Но если это так, не является ли вывод Сергея Уварова констатацией глубокого кризиса музыкального сознания, отраженного в творчестве миллениалов? Вроде бы, да, именно кризис. Однако вспомним некоторые исторические вехи художественной культуры. Еще в XV веке утонченное искусство Ars subtilior символизировало собой музыкальный маньеризм и декаданс средневековой музыки, но именно Ars subtilior стал предвестником искусства раннего Ренессанса; клавирные сочинения К. Ф. Э. Баха и его младших современников воспринимались на исходе барокко как распад барочного стиля, хотя именно музыка сына великого Баха предвосхитила романтизм; архитектурный эклектизм позднего XIX века привел к новому общеевропейскому «стилю модерн». Известно, что атональность раннего XX века, понимаемая современниками молодых Арнольда Шёнберга и Антона Веберна как кризис романтической эпохи, привела к рождению додекафонии и сериальности, и это был очередной революционный виток музыкального прогресса. Наконец, движение от авангарда второй волны (Пьер Булез, Карл­хайнц Штокхаузен) и абстрактной живописи (Марк Ротко, Джексон Поллок) к поп-арту Энди Уорхола и минимализму Стива Райха, Филипа Гласса, Арво Пярта… По сути, речь идет об исторической смене парадигм. Следовательно, творчество миллениалов — это тоже переход к новой музыкальной парадигме? Почему бы и нет. Но что же станет такой новой парадигмой?

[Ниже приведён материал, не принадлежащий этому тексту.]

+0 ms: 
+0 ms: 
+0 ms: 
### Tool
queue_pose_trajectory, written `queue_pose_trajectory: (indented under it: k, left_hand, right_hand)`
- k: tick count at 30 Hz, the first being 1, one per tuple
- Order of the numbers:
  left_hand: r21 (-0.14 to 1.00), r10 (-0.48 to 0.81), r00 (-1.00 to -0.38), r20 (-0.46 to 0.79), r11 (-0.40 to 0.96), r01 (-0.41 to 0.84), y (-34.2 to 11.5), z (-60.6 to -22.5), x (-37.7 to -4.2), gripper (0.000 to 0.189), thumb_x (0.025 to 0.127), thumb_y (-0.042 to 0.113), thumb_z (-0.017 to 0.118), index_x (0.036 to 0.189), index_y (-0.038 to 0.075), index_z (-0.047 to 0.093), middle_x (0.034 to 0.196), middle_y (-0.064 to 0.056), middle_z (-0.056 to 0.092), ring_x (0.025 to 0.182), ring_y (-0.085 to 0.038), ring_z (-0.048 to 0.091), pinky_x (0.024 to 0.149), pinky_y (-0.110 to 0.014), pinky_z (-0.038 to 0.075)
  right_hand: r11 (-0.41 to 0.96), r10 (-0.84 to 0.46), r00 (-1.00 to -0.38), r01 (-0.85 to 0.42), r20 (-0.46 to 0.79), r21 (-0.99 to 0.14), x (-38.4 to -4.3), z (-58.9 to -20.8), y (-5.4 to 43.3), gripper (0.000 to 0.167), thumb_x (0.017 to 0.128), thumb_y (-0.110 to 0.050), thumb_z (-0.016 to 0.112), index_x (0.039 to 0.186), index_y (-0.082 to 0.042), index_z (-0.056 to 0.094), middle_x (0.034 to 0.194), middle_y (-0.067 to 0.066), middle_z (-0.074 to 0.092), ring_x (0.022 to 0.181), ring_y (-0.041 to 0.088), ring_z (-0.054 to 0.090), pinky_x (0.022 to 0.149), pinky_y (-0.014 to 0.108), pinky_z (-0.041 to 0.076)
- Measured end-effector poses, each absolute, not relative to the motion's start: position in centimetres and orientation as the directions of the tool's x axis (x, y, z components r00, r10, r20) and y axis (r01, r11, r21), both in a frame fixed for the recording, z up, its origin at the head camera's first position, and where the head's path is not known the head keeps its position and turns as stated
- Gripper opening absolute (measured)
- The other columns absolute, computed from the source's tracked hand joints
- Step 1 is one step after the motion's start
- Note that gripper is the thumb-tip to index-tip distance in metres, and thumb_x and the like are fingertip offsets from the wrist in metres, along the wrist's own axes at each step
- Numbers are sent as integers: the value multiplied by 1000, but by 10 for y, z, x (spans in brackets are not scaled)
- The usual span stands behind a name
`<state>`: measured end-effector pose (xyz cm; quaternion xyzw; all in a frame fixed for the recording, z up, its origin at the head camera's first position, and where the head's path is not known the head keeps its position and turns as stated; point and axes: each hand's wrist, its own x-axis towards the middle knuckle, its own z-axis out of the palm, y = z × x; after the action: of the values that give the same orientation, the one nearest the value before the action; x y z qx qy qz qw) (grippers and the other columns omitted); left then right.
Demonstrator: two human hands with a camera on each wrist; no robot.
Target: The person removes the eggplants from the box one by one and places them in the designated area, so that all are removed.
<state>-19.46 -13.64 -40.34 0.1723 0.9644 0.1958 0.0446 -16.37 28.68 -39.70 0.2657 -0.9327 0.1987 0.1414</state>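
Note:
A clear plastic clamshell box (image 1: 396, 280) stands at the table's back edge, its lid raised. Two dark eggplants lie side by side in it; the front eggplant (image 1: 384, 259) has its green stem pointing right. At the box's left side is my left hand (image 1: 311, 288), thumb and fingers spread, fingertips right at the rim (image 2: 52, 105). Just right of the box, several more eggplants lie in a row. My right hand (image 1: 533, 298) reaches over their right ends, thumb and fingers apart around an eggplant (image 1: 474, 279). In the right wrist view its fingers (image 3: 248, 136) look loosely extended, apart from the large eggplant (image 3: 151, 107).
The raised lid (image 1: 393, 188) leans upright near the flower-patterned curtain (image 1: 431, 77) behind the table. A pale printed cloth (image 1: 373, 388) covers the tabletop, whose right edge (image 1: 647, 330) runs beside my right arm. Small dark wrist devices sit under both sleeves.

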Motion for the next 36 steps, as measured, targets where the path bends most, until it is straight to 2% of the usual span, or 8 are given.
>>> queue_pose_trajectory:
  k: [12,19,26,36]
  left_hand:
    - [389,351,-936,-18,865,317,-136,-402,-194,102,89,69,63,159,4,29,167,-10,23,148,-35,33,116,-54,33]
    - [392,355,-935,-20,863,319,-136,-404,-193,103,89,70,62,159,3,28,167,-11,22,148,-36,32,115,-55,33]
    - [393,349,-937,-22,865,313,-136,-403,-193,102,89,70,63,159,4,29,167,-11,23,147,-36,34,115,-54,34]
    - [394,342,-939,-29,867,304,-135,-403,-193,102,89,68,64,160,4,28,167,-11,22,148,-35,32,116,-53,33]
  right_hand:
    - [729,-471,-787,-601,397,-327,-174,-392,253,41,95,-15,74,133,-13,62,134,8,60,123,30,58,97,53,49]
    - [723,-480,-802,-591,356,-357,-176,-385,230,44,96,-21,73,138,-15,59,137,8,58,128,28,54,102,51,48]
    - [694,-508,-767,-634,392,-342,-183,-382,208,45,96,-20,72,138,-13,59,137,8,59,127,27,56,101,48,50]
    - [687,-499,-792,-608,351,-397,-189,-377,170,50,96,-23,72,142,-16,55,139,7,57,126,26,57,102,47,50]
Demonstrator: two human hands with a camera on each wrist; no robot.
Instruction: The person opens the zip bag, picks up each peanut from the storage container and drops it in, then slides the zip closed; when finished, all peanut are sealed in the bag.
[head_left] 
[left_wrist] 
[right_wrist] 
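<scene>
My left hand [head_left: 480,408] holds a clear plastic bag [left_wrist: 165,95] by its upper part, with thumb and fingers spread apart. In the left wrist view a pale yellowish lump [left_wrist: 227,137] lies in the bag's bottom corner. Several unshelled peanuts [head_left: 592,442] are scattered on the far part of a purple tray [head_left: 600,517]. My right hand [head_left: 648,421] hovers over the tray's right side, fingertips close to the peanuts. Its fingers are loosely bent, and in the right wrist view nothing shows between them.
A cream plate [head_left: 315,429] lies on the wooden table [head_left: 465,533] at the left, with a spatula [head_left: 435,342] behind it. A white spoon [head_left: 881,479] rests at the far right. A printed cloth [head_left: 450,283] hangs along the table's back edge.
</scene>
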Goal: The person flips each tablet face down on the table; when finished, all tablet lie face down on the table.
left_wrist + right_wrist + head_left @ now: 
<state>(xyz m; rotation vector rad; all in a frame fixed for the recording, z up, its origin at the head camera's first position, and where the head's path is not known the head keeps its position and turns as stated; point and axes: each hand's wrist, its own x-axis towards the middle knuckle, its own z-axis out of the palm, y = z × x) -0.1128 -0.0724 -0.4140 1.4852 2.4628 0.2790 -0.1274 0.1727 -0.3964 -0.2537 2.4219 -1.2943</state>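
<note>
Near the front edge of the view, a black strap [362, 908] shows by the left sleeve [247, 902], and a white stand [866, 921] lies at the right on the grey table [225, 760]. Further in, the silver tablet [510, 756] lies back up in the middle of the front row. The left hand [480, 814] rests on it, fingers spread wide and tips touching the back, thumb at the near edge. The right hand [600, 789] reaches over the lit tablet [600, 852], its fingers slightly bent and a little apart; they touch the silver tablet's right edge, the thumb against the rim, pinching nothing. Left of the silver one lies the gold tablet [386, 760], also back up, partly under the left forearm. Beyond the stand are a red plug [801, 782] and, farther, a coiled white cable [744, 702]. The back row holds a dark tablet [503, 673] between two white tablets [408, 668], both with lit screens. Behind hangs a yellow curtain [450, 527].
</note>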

По убеждению Хрущевой, метамодерн — это эпоха, в которой мы открываем для себя сентиментальность и приучаемся работать с ней: «Мы снова узнаем себя в романтизме, находим ключи к нему. … Мне кажется, что сегодня от нас максимально отдалился постмодернизм и второй авангард. А романтизм, наоборот, приблизился». И действительно, разве не ощутимы тяготения к Шуберту, к Чайковскому в сочинениях Низамова с аллюзиями на «Зимний путь», «Времена года», или Фортепианный квинтет Кабардокова, выдержанный в стилистике позднего романтизма, или же опера Михеева «Юко и Анэкэ», где стилевые принципы сближаются с оперным жанром XIX века? Знаменательна фраза Комольцева: «Хотелось бы двигаться в сторону интуитивности, сердца, души». И именно метамодернизм выражает стремление соединить «забытые вещи» в некий «лирический музей»: «…мы можем любоваться ими уже без опасности удариться в сентиментальность, потому что в руинах она невозможна в прямом виде. Мы хотим созерцать эти обрывки, приметы старой культуры; мы снова по ним соскучились, по большим смыслам» (Хрущева).

Может, мы действительно стоим на пороге романтизма, ­какого-то нового, неведомого — метаромантизма? Даже если это парадокс, он обнадеживает.